**Description of the task**
How many lines of the entries hold the string "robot"? Reply with the number alone.

Items from a data source

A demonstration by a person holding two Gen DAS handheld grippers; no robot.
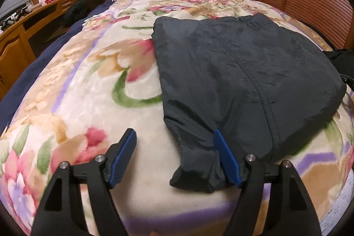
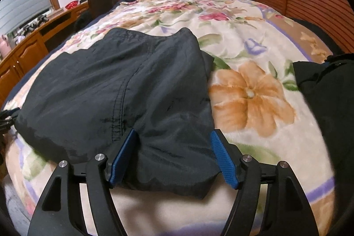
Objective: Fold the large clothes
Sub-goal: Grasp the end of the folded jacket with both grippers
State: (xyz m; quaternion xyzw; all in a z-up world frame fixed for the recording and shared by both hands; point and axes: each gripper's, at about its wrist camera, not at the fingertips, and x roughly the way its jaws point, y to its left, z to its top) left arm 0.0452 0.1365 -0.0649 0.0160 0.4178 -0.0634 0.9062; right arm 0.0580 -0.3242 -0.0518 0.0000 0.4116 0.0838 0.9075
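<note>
While both grippers' fingers (image 1: 225, 154) gape over its near hem, the dark garment (image 2: 124, 85) lies part-folded on the bed (image 1: 93, 85), further folds likely due

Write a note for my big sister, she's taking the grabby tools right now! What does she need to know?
Left tool: open, holding nothing; the near left corner of the dark garment lies between its fingers, just inside the right one.
Right tool: open, holding nothing; it straddles the garment's near right corner.
The garment lies on the floral blanket on the bed. It looks already folded into a compact block, with a seam running down the middle. A second dark item lies at the bed's right edge.
Left to do: whether another fold is needed can't be told from here; if so, grip both near corners.
</note>
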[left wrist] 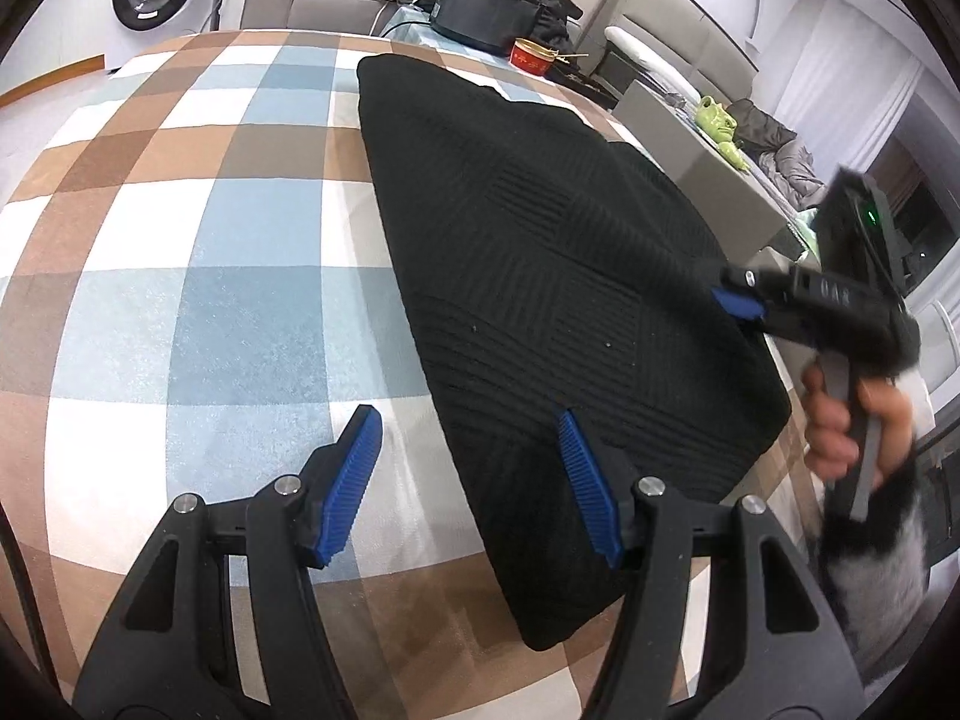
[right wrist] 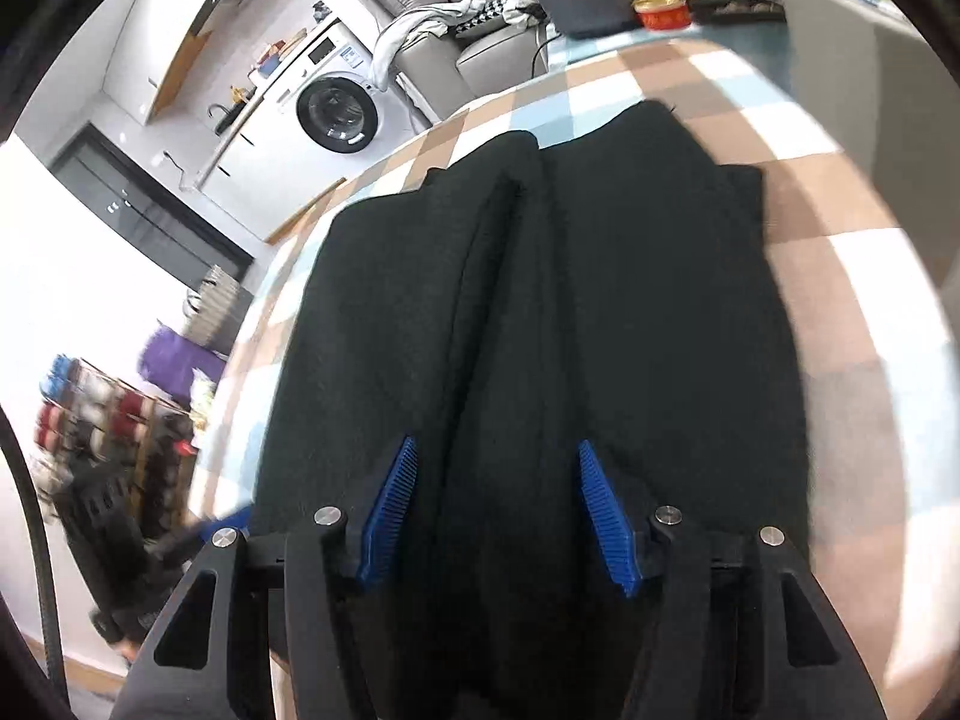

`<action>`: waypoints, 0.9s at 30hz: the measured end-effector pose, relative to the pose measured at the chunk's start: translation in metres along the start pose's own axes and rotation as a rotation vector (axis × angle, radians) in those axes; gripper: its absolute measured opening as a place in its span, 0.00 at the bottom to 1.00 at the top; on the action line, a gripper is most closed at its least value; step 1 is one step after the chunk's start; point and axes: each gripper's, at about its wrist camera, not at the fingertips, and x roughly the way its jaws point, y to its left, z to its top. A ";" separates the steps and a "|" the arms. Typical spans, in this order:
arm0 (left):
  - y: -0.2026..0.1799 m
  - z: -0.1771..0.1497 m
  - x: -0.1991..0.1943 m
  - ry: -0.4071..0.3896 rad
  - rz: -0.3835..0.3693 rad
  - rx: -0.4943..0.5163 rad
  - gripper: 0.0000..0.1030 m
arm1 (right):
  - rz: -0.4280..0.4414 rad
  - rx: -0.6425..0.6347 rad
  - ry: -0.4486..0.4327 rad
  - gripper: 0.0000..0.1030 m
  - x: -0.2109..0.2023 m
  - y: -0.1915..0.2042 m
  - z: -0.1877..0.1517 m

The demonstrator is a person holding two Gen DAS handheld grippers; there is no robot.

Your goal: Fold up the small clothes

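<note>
Tongs come first in each wrist view: the left tongs point(left wrist: 468, 450) stand about half open with nothing between the ribbed blue pads, one pad over the bare cloth cover and the other over the near edge of the black ribbed knit garment point(left wrist: 540, 276). The right tongs point(right wrist: 495, 504) are likewise parted, their pads straddling a raised lengthwise ridge of the same garment without pressing on it; from the left wrist view they come in from the garment's right edge, carried by a person's hand point(left wrist: 840, 426) in a furry black-and-white sleeve. The garment lies flat on the blue, brown and white checked worktop point(left wrist: 180, 276), already brought into a long narrow shape with an overlapping layer visible down its middle in the right wrist view. By that shape, the lengthwise fold looks done and the step in hand is a regrasp for the next fold. The next move would call for each pair of tongs to close on a near corner or edge, catching all layers, then lift and carry that end toward the far end evenly. Beyond the garment sit a red round tin point(left wrist: 531, 54), a sofa and a white front-loading washing machine point(right wrist: 339, 111).
</note>
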 end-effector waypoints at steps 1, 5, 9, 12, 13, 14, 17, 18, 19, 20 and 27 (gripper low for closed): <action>0.000 0.000 0.000 -0.001 -0.003 -0.005 0.57 | 0.052 0.007 0.009 0.56 0.006 -0.002 0.008; 0.002 0.005 0.002 -0.005 0.004 -0.009 0.57 | 0.071 -0.023 0.031 0.55 0.023 0.003 0.035; 0.005 0.010 0.005 -0.006 0.005 -0.021 0.57 | 0.015 -0.091 0.026 0.39 0.035 0.018 0.040; 0.007 0.015 0.007 -0.006 0.003 -0.035 0.57 | -0.030 -0.182 0.031 0.13 0.044 0.031 0.040; 0.007 0.017 0.006 -0.009 0.002 -0.039 0.57 | -0.050 -0.216 0.020 0.13 0.044 0.034 0.039; 0.007 0.018 0.005 -0.014 0.003 -0.040 0.57 | -0.078 -0.255 0.010 0.11 0.042 0.042 0.037; 0.007 0.021 -0.003 -0.040 -0.008 -0.048 0.57 | -0.109 -0.327 -0.062 0.10 0.021 0.058 0.038; 0.007 0.023 -0.007 -0.049 -0.013 -0.052 0.57 | -0.112 -0.337 -0.087 0.10 0.006 0.062 0.040; 0.008 0.025 -0.009 -0.053 -0.014 -0.056 0.57 | -0.122 -0.344 -0.107 0.10 -0.005 0.063 0.041; 0.007 0.026 -0.011 -0.059 -0.018 -0.058 0.57 | -0.152 -0.350 -0.128 0.10 -0.017 0.064 0.044; -0.004 0.036 0.009 -0.027 -0.048 -0.061 0.59 | -0.358 -0.189 -0.047 0.16 -0.013 0.004 0.044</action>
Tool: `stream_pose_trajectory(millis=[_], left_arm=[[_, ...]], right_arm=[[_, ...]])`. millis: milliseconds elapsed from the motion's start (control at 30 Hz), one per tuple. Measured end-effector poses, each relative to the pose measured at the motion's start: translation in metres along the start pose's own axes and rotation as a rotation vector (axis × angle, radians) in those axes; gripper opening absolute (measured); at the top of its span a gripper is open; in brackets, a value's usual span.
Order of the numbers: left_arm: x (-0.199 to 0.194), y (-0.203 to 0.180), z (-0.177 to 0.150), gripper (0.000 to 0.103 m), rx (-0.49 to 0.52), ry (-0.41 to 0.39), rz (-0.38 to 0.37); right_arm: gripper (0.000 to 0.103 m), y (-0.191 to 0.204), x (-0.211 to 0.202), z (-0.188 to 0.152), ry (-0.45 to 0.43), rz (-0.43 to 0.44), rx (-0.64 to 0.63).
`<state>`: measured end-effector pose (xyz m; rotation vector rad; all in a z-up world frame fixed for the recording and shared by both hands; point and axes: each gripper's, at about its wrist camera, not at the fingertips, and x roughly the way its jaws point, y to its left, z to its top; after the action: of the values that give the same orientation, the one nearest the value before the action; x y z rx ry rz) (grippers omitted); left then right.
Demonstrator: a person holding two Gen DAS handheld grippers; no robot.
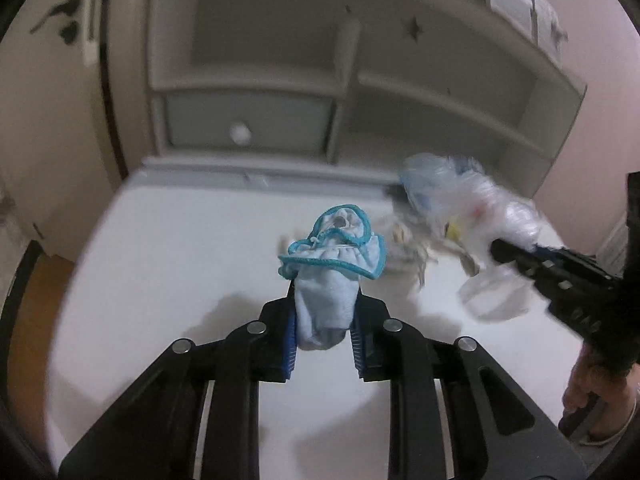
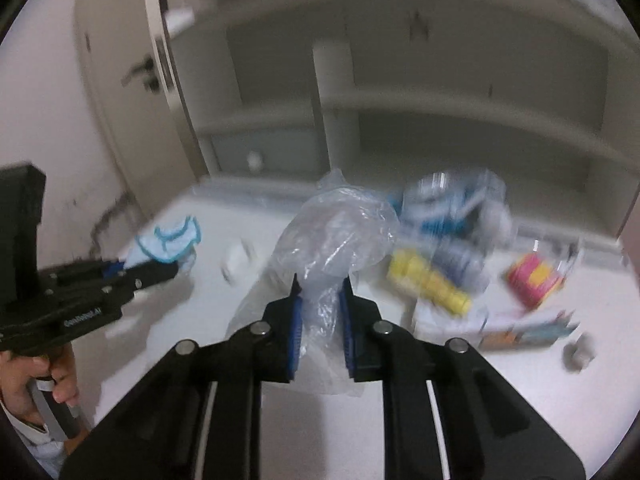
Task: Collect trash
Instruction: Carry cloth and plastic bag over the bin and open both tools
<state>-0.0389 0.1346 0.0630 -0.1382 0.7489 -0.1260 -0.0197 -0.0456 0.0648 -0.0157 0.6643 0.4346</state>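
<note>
- the left gripper [image 1: 325, 312] is showing black arms with blue ribbed pads, silver bolt heads on top
- the little cloth piece [image 1: 332, 272] is looking pale blue with a bright teal trim running round the edges
- the right gripper [image 2: 320, 304] is wearing the same black and blue combo
- the plastic bag [image 2: 332, 240] is coming across clear, kinda whitish where it crinkles
- the table [image 1: 160, 240] is reading plain white
- a blurry yellow item [image 2: 428, 284] and a pink-and-yellow one [image 2: 534, 278] are sitting there, plus something blue and white [image 2: 444, 208] behind
- the shelf unit [image 1: 440, 92] is looking off-white/grey with a grey drawer, and the wall [image 1: 600, 32] is going pinkish
</note>
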Motion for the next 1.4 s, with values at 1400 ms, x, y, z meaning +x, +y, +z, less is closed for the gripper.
stream_pose_trajectory(millis=[1400], left_arm=[[-0.025, -0.482, -0.104, 0.021, 0.713, 0.165, -0.764]], right_arm=[[0.017, -0.294, -0.373, -0.206, -0.237, -0.629, 0.582]])
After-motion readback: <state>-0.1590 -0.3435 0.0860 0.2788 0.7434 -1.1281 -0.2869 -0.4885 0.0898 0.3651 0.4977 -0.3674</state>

**Response area**
3